Songoftheday 9/11/15 - A simple prop to occupy my time...
"The One I Love" - R.E.M.
from the album Document (1987)
Billboard Hot 100 peak: #9 (one week)
Weeks in the Top-40: 10
Today's SOTD comes from one of the most revered American indie-rock bands of all time, R.E.M., who came together in Athens, Georgia at the start of the 80's. Instead of the synth-based sound that dominated rock at the time, their lo-fi approach gathered them a devoted local following, and after a regional tour landed them a record deal with the label I.R.S. (with the likes of the Go-Go's and the English Beat). They re-recorded their first indie single "Radio Free Europe", which managed to make #25 on Billboard's Mainstream Rock radio chart and became their first to make the US Hot 100 at #78. It was the centerpiece of their debut full-length studio album, Murmur, which made the top-40 and topped Rolling Stones best albums list for the year in 1983. Their next two albums were college radio staples but besides having their first top-20 rock hit with "Can't Get There From Here" (which sounded like an English Beat out-take), sales and radio airplay weren't up to snuff. For their fourth release Life's Rich Pageant the quartet worked with producer Don Gehman (John Mellencamp), and the fuller sound and more coherent delivery by lead singer Michael Stipe resulted in the top-5 rock single "Fall On Me", which also dented the pop chart at #94.
In 1987, the group released their fifth studio set Document (marked with No. 5 on the cover), this time produced by Scott Litt, an engineer that would go on to work with them through the course of the rest of the decade.

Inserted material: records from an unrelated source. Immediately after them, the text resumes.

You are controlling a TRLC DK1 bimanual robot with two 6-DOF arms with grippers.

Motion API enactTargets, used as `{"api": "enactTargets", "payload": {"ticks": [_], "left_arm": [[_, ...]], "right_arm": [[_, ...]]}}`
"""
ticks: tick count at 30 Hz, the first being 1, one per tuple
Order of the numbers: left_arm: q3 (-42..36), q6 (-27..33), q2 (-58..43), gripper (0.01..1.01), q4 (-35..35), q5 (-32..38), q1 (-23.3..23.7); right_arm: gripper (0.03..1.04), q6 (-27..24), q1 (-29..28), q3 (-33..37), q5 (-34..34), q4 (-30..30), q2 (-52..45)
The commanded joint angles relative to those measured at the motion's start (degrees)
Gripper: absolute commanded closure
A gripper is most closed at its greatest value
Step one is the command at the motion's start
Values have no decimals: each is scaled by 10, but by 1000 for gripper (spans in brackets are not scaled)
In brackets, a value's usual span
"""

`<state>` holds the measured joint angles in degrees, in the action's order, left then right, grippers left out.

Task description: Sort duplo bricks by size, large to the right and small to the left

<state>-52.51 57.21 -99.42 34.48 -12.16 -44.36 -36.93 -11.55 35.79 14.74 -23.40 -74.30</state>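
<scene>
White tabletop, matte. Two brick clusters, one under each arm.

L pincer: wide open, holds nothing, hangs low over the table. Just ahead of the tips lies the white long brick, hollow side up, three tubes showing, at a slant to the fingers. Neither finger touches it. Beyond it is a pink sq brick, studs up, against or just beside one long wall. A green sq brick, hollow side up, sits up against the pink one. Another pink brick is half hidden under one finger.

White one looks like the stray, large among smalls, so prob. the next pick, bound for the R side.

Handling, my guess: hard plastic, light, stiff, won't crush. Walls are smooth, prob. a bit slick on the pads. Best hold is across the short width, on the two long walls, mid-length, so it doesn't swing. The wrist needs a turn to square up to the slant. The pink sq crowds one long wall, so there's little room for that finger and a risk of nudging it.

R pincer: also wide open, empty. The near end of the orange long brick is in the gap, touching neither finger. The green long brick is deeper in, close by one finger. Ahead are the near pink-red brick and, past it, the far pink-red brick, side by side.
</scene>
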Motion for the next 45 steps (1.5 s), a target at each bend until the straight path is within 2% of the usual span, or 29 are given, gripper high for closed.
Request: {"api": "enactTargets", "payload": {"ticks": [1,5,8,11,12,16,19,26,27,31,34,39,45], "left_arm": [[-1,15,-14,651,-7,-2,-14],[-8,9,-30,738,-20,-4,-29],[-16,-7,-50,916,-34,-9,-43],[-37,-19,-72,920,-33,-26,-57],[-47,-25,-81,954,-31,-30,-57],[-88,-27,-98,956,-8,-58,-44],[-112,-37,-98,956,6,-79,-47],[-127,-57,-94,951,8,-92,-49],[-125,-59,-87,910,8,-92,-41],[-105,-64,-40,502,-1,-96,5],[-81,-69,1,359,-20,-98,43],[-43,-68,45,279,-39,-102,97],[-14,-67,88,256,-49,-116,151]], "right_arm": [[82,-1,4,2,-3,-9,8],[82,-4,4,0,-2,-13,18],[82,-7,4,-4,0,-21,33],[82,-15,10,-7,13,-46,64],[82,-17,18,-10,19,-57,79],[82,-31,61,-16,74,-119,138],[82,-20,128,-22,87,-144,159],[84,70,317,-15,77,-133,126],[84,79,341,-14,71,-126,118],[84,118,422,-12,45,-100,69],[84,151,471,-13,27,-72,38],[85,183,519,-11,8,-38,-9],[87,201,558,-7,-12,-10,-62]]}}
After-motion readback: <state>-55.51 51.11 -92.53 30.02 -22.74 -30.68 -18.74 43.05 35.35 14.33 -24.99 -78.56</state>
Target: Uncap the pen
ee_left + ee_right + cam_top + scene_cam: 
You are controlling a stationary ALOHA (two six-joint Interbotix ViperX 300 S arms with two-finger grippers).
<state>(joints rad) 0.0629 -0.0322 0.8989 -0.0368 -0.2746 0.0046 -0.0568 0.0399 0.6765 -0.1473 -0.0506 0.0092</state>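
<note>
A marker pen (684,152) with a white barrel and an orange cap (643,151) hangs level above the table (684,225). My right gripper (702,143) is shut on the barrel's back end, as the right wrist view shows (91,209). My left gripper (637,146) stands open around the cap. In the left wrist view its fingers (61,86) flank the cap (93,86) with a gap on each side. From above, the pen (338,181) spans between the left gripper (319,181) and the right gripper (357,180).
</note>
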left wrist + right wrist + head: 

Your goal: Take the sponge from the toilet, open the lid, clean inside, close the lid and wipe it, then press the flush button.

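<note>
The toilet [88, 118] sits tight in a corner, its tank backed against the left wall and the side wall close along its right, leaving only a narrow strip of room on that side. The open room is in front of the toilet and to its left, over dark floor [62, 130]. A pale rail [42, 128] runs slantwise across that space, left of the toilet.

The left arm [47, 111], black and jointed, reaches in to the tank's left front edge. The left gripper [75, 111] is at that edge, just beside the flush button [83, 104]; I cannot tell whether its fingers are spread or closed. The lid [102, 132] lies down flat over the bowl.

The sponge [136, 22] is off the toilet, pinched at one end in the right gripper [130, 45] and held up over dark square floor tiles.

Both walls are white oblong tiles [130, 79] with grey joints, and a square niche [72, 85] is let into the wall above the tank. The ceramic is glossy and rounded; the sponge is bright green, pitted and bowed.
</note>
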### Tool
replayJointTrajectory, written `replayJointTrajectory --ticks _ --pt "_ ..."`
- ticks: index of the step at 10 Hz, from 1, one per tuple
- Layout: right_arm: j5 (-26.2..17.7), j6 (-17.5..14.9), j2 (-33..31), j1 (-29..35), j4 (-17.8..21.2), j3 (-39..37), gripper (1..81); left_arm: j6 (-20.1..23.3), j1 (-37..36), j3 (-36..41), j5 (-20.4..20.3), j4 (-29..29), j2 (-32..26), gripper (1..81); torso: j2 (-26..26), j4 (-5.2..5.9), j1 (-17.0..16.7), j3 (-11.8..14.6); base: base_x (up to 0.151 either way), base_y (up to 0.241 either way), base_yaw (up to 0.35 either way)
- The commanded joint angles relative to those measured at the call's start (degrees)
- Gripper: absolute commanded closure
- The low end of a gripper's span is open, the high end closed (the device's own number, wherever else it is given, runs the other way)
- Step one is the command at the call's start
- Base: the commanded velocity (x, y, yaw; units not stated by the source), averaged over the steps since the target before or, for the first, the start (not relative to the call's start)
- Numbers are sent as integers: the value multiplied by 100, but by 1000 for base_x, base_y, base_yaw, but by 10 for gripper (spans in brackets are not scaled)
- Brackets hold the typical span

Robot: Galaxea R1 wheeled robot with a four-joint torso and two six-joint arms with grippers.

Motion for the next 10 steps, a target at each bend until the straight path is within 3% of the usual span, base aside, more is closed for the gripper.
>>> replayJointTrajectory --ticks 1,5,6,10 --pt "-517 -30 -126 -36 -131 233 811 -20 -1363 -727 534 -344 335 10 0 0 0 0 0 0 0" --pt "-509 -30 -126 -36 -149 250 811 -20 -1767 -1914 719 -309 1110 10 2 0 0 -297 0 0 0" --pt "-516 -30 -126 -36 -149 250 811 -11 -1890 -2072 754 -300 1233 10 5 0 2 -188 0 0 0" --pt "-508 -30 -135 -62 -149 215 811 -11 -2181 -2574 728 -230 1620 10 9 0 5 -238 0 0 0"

Keeping their simple, no-frills instrumentation intact, the foursome got their pop radio breakthrough with "The One I Love", a no-nonsense kiss-off track that gets to the point and with simple, repeated lyrics illustrating the monotony of a soured relationship, Stipe and the band connected to those running from the horde of lovey-dovey songs on mainstream stations at the time. A hymn to the bitter, if you will (like the Anti-Christ of "Day By Day")...
"The One I Love" not only hit the American pop top-40, but became their first top-10 single in December of 1987. The song also climbed up to #2 on Billboard's Mainstream Rock radio chart. Internationally, the song originally stopped down at #50 on the British list, but after a re-release in 1991 made it to #16 on the UK chart and #5 in Ireland. To my ears and my age, it heralded a change in rock just as important as the breakthrough of Nirvana's "Smells Like Teen Spirit" four years later.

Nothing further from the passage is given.